**What this task involves:** All that is wanted is a word-for-word copy of the data from its first line to the line containing "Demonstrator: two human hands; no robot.", both included.
BEGIN Input data
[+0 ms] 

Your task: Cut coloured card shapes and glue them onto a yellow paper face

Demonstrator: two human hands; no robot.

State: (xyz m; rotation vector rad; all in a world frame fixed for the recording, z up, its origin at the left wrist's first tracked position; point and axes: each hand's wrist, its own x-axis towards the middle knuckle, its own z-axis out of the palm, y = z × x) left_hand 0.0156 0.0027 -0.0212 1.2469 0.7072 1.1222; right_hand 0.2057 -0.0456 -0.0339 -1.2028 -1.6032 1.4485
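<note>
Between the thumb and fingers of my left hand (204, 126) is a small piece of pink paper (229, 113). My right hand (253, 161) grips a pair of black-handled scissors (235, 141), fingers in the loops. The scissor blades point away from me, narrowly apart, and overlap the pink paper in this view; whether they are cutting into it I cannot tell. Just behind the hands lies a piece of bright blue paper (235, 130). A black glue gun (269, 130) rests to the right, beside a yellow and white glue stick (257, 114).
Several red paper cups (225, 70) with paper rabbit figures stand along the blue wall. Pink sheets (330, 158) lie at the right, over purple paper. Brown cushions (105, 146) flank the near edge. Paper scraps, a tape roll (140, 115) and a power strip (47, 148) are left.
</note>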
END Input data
**Finished exercise:**
[+0 ms] 

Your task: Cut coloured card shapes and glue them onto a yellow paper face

Demonstrator: two human hands; no robot.

What the exercise asked for has been given in full.